**TASK OBJECTIVE:** Give back exactly the lines of the data below, starting with the line that has "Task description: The" and going on through the line that has "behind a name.".

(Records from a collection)
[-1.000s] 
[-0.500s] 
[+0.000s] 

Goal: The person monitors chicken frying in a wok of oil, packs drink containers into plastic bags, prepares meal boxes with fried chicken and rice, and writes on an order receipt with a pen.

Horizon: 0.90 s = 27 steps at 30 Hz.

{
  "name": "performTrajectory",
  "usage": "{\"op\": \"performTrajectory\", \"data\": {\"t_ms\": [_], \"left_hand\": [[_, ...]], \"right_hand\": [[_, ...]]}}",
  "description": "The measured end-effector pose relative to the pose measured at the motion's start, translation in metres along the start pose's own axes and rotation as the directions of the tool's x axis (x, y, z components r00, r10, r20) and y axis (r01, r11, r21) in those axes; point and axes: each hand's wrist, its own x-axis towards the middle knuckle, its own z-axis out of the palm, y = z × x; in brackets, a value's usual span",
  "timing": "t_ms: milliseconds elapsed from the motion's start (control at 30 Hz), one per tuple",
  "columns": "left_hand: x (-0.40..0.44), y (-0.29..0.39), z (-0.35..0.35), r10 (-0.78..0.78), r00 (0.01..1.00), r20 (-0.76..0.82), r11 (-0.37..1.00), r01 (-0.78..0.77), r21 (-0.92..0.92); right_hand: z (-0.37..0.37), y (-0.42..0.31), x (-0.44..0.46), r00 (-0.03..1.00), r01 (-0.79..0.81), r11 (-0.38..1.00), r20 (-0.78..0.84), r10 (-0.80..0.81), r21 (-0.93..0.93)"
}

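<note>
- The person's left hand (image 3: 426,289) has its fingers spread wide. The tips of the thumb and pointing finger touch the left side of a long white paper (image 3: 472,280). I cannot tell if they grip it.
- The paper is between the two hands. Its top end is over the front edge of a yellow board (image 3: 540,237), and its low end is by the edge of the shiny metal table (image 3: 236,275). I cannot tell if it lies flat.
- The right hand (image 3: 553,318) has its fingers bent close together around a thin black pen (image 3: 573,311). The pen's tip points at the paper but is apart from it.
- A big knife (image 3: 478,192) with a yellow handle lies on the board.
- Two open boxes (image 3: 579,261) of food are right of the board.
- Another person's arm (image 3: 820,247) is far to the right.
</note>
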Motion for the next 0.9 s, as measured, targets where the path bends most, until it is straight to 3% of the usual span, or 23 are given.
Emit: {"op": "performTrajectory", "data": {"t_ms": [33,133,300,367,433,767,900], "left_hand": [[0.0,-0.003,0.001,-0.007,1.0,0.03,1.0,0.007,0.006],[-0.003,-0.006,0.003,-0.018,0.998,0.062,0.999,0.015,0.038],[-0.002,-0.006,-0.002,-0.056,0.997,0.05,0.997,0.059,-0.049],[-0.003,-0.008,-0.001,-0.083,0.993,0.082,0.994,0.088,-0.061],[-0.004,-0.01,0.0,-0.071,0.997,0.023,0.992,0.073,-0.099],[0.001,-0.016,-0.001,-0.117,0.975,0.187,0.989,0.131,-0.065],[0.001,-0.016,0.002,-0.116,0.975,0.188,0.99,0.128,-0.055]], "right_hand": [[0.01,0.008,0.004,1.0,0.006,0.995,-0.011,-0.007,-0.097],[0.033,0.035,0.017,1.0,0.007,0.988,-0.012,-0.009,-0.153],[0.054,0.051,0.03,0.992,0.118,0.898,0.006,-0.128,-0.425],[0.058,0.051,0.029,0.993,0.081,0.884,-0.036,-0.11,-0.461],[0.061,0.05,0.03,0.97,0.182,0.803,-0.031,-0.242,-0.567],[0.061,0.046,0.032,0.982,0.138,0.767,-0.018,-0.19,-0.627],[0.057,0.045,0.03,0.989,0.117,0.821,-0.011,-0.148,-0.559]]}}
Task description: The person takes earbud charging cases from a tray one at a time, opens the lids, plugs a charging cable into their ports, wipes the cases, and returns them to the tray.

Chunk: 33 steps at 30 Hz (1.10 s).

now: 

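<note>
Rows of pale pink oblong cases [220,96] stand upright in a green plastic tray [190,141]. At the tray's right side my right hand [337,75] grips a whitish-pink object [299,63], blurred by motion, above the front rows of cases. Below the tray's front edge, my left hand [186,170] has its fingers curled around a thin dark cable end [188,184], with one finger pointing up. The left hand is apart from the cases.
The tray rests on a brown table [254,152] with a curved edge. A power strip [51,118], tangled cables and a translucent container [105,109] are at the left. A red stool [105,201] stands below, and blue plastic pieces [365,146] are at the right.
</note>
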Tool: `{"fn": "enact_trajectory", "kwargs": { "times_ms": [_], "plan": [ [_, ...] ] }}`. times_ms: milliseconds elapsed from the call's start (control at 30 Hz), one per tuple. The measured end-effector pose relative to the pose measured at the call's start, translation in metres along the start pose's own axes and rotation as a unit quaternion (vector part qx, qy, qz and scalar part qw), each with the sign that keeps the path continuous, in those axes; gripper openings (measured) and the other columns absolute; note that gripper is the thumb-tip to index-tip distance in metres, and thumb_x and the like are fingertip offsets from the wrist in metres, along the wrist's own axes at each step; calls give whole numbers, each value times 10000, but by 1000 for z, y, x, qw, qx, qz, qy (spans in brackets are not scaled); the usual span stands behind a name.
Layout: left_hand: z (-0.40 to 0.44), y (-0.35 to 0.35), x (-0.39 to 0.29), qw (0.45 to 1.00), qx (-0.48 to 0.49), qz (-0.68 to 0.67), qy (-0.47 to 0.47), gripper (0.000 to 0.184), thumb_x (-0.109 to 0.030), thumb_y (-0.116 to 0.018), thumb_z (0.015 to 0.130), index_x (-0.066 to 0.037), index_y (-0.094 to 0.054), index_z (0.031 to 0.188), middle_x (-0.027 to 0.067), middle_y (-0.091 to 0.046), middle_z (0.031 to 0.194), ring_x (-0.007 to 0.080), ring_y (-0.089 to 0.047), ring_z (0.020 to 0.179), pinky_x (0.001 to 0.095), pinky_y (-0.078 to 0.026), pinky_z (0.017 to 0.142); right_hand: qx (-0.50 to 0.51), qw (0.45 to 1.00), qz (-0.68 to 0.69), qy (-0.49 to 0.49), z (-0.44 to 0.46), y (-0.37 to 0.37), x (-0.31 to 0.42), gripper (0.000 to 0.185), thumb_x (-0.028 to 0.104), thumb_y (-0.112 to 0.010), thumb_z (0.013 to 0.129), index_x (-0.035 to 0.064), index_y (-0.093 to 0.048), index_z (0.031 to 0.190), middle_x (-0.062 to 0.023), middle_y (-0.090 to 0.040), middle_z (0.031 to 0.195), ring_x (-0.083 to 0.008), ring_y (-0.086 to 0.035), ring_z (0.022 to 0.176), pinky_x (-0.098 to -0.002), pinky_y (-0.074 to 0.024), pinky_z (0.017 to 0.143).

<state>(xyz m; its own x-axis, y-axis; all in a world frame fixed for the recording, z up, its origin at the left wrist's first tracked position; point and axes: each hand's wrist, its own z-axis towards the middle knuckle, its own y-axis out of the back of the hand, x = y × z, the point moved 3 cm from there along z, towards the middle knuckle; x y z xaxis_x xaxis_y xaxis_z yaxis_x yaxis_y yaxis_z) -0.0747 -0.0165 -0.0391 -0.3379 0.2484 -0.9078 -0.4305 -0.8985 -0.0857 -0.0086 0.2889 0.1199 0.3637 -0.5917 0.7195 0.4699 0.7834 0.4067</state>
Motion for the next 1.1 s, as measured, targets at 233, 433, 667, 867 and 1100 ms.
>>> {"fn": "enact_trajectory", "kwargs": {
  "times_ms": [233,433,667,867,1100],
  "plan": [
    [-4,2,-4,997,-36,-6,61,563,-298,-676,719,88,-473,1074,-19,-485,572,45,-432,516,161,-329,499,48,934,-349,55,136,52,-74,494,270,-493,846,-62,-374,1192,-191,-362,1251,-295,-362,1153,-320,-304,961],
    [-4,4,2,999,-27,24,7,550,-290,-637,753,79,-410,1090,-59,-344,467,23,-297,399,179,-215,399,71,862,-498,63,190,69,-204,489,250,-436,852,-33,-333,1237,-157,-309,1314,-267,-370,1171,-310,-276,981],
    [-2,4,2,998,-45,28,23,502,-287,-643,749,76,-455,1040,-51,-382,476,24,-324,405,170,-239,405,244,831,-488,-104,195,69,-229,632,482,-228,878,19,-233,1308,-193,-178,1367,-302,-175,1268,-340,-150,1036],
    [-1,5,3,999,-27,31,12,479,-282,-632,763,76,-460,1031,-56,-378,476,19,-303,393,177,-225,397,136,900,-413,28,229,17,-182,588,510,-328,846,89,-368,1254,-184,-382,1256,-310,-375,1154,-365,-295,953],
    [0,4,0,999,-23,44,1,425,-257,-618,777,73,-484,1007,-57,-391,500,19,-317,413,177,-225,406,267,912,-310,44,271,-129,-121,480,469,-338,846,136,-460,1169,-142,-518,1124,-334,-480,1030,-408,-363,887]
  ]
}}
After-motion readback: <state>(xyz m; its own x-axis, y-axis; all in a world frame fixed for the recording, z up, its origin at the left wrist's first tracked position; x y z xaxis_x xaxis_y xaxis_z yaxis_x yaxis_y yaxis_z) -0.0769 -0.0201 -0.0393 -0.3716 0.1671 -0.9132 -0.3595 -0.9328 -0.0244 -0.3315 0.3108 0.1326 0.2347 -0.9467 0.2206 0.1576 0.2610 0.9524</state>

**WRITTEN RESPONSE:**
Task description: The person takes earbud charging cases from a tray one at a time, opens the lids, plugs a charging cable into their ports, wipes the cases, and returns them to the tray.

Chunk: 33 steps at 30 Hz (1.10 s).

now: 

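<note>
Rows of pale pink oblong cases [220,96] stand upright in a green plastic tray [190,141]. At the tray's right side my right hand [337,75] grips a whitish-pink object [299,63], blurred by motion, above the front rows of cases. Below the tray's front edge, my left hand [186,170] has its fingers curled around a thin dark cable end [188,184], with one finger pointing up. The left hand is apart from the cases.
The tray rests on a brown table [254,152] with a curved edge. A power strip [51,118], tangled cables and a translucent container [105,109] are at the left. A red stool [105,201] stands below, and blue plastic pieces [365,146] are at the right.
</note>
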Tool: `{"fn": "enact_trajectory", "kwargs": { "times_ms": [_], "plan": [ [_, ...] ] }}`. times_ms: milliseconds elapsed from the call's start (control at 30 Hz), one per tuple. The measured end-effector pose relative to the pose measured at the call's start, translation in metres along the start pose's own axes and rotation as a unit quaternion (vector part qx, qy, qz and scalar part qw), each with the sign that keeps the path continuous, in those axes; gripper openings (measured) and the other columns absolute; note that gripper is the thumb-tip to index-tip distance in metres, and thumb_x and the like are fingertip offsets from the wrist in metres, along the wrist's own axes at each step; calls give whole numbers, each value times 10000, but by 1000 for z, y, x, qw, qx, qz, qy (spans in brackets are not scaled); the usual span stands behind a name.

Nothing further is required of the output.